Open xinlian12 opened 1 year ago
@mkrueger - assigning this one to you. Iain has a similar issue for .Net. We can discuss in our next call.
Bottom-line: DedicatedCache is caching query results - and when nothing changes in a query returns the previously cached results. For Change Feed Processor the lease documents are kept in a Cosmos DB container - the load distribution of the ChangeFeedProcessor instances depends on queries against the lease container - these queries should be configured to side-step the dedicated cache - via setting MaxIntegratedCacheStaleness=0 or BypassIntegratedCache(https://github.com/Azure/azure-cosmos-dotnet-v3/pull/3836)
In java similar issue exists for the ThroughputControl metadata container.
Issue: When using ChangeFeedProcessor with Dedicated gateway, LeaseLostException is being constantly observed.
Reason: For Dedicated gateway, the default MaxIntegratedCacheStaleness is 5 minutes, and for cached query, single item update will not evict the cached query results.
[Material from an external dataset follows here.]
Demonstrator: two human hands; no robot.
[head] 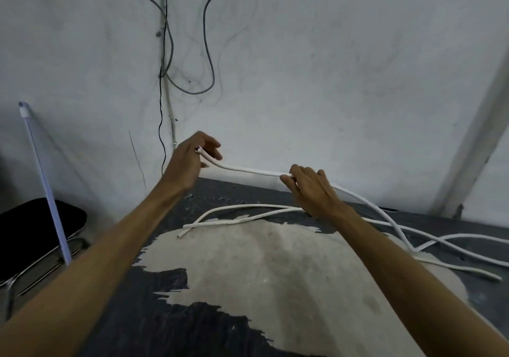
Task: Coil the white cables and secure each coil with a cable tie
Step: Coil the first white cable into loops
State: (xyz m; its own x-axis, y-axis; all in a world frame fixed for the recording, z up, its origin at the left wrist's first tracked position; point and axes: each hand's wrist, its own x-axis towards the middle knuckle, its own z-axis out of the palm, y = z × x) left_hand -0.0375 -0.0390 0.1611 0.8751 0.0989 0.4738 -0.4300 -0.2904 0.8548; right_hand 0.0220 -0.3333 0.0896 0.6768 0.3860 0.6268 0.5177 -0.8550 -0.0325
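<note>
— So where is the white cable?
— Mid-frame, lifted above the worn table. The left hand pinches its cut end; the right hand curls its fingers around it further along.
— And the others?
— Loose cables lie uncoiled beneath.

We see a white cable with a cut end showing dark and purplish cores, and more white cables of the same plain colour on the table. The table is dark grey, its coating worn off in a large pale beige patch with ragged edges. The wall is whitish grey, crossed by grey and black wires. A black chair seat sits behind a pale lilac tube.
</note>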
During load balancing time, staled/cached lease snapshot will be returned and due to the staled timestamp, leases which are actively being processed may mistakenly categorized as expired leases, and the taking ownership process may fail due to etag mistach.
Proposed solution: using MaxIntegratedCacheStaleness=0 or BypassIntegratedCache(https://github.com/Azure/azure-cosmos-dotnet-v3/pull/3836)